As the 11-day World Heritage Committee (WHC) in Baku winds down, it behooves us to review Jewish-related issues in the context of a UNESCO without the United States and Israel as members.
Of course, the perennial resolutions of Jordan and the Palestinians in Item 7 on “The Old City of Jerusalem and its Walls” and “Hebron/Al-Khalil with the Cave of the Patriarchs,” have become banners in the battlefield of heritage.
Their cause had, however, become tempered among the Arab group and the larger number of Muslim member states:
1) A Jordanian apparent fear of a Saudi takeover of the custodianship for Jerusalem’s holy sites and a Palestinian suspicion of US support for Riyadh, in the atmosphere of President Donald Trump’s US Embassy move to Jerusalem.
2) The Sunni/Shia split and the role of moderate states, such as Tunisia, conscious of a Palestine fatigue in their heritage demands.
3) The discipline of the host, Azerbaijan – a moderate Muslim friend of Israel, with a successful Jewish community absent of antisemitic threats.
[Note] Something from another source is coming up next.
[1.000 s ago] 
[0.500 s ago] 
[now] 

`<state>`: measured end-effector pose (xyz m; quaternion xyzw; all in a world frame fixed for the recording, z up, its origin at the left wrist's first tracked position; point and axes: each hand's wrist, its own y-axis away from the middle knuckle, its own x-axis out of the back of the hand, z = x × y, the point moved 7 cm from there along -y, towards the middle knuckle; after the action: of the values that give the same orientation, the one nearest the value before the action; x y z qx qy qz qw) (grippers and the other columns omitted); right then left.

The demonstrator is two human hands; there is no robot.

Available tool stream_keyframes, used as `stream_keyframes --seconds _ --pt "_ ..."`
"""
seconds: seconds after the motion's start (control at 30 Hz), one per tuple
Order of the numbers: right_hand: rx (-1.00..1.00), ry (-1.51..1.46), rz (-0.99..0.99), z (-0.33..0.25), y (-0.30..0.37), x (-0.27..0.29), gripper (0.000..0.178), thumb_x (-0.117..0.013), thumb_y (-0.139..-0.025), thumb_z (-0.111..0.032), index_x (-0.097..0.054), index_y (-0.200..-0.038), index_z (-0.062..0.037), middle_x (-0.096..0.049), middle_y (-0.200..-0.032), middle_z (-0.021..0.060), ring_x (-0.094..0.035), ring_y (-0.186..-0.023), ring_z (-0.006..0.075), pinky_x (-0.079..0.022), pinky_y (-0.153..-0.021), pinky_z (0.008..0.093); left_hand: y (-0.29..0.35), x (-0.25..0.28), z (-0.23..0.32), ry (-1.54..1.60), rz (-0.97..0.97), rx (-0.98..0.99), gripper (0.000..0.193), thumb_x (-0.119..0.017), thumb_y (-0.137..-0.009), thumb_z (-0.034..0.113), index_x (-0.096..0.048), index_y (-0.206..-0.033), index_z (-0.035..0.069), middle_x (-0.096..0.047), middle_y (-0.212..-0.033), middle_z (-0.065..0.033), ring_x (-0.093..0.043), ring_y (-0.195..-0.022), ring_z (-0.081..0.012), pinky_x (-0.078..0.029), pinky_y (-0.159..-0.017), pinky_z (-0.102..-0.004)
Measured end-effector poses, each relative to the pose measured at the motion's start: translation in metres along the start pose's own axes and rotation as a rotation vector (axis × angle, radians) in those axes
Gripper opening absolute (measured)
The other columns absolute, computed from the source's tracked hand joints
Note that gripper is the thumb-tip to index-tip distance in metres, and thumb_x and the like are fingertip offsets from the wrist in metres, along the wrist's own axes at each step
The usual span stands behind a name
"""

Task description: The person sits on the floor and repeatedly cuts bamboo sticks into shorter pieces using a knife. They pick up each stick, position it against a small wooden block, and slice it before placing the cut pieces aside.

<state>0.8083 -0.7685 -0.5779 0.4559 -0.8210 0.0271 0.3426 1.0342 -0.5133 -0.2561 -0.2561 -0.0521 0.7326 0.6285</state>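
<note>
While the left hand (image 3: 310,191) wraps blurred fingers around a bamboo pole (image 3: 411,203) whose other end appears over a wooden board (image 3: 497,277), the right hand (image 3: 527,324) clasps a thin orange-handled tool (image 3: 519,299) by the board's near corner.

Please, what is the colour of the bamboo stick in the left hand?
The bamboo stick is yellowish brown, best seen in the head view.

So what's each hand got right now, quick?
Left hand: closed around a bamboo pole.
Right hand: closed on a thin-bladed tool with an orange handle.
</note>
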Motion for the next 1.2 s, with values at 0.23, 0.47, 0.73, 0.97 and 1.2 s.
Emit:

In 2017, at the WHC in Krakow, I found myself in the company of a former mayor of Hebron. When I stood to speak, as an NGO delegate, I was handed a slip of paper advising that my neighbor had reportedly shot six yeshiva boys praying in the Machpela Cave. Such an invitation travesty could not happen in Baku.
I first participated in the year 2000 World Heritage Committee, held in Cairns, Australia, to speak of the discotheque opened by the mayor of Oswiecim, in Auschwitz-Birkenau.
After stating to the assembly: “I arrive from the hell of Auschwitz to the paradise of the Barrier Reef, to tell you of the ‘Auschwitz discotheque,’” I was stopped by the chair, who turned to the Polish delegate: “Mr. Ambassador, those two words in conjunction are unthinkable – close it!” Upon landing back in Europe, Warsaw had closed it. I felt pride in the WHC’s preservation priority.
Since 2011, that focus was overshadowed by constant Palestinian demands on Jewish heritage. Their official tentative list includes the Western Wall and the Qumran Dead Sea Scrolls.
The Palestinian people, indeed, have a right to celebrate their own heritage, but their narrative cannot be validated by the identification theft of Jewish heritage, with a roadmap for de-Judaization.
UNESCO had promised a policy of de-politicization by adopting a whitewash mechanism based on two procedures, so far applicable only to Israel (designated as “the Occupying Power”) and Jordan and the Palestinians (denoted as “the States Parties”).
1) “Consensus” – i.e., no debate and no vote, simply passing the Resolutions as presented.
2) “Annex” – i.e., all the nasty charges against Israel remain under the title of “Annex,” ignoring the principle that any sale or rental contract would consider “annexes” as an “integral part of the document.”
As the only voice present for the Jewish people, though non-binding, the Simon Wiesenthal Center views the very passage of such cosmetically-treated resolutions as offensive to world Jewry and to Judaism itself.
In any case, variants will be regurgitated not only at the WHC, but at the spring and autumn UNESCO executive boards and, this year, for endorsement by the General Assembly plenary in November.
A few days before the WHC opening in Baku, I attended a meeting of the “Committee on the Exercise of the Inalienable Rights of the Palestinian People” (CEIRPP) at the United Nations in Geneva.
A Palestinian official announced a series of measures in international organizations and principally UN agencies:
1) In the International Court of Justice (ICJ), against the United States’ transfer of its embassy to Jerusalem.
2) At the UN Security Council, to protest the opening of a tunnel under the City of David.
3) The Jerusalem municipal plans for a cable car to cross the Ben Hinnom valley for tourism. One should note the continuity of the status quo, as this would replace a rusty funicular used to feed Jews under Arab siege in the Old City in 1948. The cable-car became defunct during the succeeding 19 years of Jordanian occupation. The Palestinians were expected to protest the cable car at this WHC, but this was reportedly not acceptable under an Azeri chairman.
The last heritage site inscribed by this WHC went to Iraq for the conservation of Babylon – once a Jewish chapter, but no longer a Jewish problem.
Next year, when the WHC will be held in Fujian, China, perhaps the host’s first question will be: “What’s a Qumran?”
The writer is the Simon Wiesenthal Center’s director for international relations and its chief observer to UNESCO.